9. Did the united states government ever promise ex-slaves 40 acres and a mule? If so, when?
Promises Unfulfilled: 40 Acres And A Mule, And Other Tales of Reparations
An Issue Rooted In History
By Martha L. Wharton, PhD
Special to the NorthStar Network
Excerpt
Sherman's Field Order Sets Standard
The controversy about reparations is rooted in General William Tecumseh Sherman’s January 16, 1865, Special Field Order No. 15, issued in Atlanta. According to the Order, when “three respectable [N]egroes” decide to settle on a plot of land, they shall be awarded “a plot of not more than (40) forty acres of tillable ground.” No mule is mentioned in the field order, but the mule or a horse would have been necessary to till the land, unless human power was used to pull the plow through the soil.

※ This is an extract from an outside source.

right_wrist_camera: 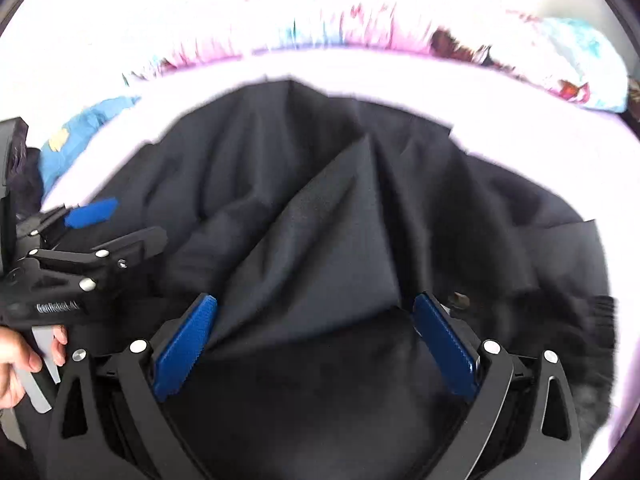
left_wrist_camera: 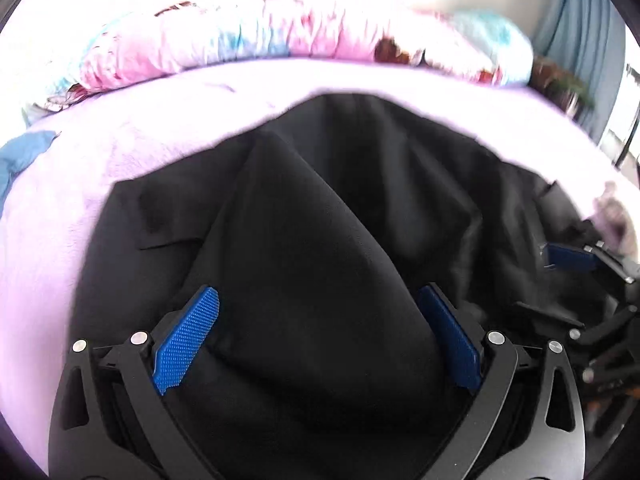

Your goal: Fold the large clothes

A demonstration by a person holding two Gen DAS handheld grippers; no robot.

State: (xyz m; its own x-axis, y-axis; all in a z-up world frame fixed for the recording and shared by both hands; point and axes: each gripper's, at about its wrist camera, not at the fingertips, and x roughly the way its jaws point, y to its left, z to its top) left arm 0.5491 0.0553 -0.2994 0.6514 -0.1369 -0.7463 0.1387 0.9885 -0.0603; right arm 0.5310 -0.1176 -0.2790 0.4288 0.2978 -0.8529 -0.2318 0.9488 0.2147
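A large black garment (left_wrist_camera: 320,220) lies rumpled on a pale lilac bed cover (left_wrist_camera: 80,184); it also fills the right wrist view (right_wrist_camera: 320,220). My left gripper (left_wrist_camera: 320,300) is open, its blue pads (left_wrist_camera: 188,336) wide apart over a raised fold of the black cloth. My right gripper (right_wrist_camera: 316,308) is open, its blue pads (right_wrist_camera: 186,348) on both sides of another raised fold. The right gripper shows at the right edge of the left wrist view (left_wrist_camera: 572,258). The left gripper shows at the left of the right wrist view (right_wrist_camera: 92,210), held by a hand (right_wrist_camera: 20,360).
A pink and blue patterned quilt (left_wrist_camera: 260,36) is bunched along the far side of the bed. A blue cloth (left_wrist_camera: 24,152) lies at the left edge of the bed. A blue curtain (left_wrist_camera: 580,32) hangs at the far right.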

The devise of land was a reparation, a payment made for wrongs done to loyal refugees and freedmen, and overseen by the short-term congressionally authorized Freedman’s Bureau. According to the Sherman's order, tracts in South Carolina Sea Islands, and near St. John’s River in Florida, were specifically reserved for Black occupation. By June 1865, 40,000 freedmen had claimed 400,000 acres of land. Nevertheless, by September of the same year, claims by former owners of the land began to erode freedmen’s rights of access, and the larger promise made by Sherman and Congress.

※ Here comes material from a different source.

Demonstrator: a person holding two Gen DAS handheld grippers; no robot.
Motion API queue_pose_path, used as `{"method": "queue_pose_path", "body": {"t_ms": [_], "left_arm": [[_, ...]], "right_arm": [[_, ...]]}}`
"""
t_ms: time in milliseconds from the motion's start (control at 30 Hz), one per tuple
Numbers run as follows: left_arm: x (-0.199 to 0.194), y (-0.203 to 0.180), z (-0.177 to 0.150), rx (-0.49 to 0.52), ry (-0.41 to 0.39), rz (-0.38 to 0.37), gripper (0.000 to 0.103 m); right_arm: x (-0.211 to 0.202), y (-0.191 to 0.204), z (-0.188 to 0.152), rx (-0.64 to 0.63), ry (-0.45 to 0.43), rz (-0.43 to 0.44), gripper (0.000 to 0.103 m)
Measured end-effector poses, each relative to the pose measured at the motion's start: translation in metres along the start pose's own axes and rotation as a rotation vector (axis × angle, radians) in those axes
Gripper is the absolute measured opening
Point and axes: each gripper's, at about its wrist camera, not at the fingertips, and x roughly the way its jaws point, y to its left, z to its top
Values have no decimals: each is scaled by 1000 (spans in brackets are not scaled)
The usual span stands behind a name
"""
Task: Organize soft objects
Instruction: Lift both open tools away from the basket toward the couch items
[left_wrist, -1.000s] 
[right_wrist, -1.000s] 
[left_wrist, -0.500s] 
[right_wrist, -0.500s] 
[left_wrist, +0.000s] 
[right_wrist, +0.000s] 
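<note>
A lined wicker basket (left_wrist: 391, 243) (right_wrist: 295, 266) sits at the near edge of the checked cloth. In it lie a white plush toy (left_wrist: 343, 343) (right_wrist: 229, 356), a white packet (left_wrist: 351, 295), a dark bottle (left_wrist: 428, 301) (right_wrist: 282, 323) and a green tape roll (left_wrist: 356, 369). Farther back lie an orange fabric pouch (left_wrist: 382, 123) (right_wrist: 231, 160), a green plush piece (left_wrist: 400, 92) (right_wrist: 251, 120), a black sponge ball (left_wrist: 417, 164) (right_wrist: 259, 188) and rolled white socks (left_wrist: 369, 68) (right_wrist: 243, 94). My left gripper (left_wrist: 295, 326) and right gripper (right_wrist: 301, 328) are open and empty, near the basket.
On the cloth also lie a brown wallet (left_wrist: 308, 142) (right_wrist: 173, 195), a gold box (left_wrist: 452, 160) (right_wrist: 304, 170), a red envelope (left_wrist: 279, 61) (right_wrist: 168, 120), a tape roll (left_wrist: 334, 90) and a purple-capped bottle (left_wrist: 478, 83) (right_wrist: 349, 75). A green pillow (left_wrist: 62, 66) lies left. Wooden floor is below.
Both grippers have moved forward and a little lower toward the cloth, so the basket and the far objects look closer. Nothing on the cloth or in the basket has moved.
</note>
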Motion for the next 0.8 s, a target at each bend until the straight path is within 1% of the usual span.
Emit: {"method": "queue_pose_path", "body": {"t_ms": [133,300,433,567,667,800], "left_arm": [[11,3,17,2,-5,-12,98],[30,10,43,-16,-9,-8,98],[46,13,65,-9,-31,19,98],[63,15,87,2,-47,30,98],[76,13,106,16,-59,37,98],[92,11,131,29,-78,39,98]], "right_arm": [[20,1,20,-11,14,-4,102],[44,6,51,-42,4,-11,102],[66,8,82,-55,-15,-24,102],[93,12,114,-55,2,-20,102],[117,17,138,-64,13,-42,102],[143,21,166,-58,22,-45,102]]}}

By 1869, President Andrew Jackson fully rescinded the bill, and a number of Black landowners were ejected from their tracts, thus ending the reparative homesteading program. In the years between 1865-69, reparation plans abounded. Many proposed to dispossess former slave owners of large tracts of land and redistribute them to former slaves. But, politicians of the day remained steadfastly committed to denying reparations to freedmen.
The cry for reparations was not vanquished in the 19th century. Dr. Martin Luther King, Jr. called for them in 1963 in his book "Why We Can’t Wait." In it, he wrote:
"Few people consider the fact that, in addition to being enslaved for two centuries, the Negro was during all of those years robbed of wages of his toil. No amount of gold could provide adequate compensation for the exploitation and humiliation of the Negro in America down through the centuries. Not all the wealth of this affluent society could meet the bill. Yet a price can be placed on the unpaid wages. The ancient common law has always provided a remedy for the appropriation of the labor of one human being by another. This law should be made to apply for the American Negroes." (150-152).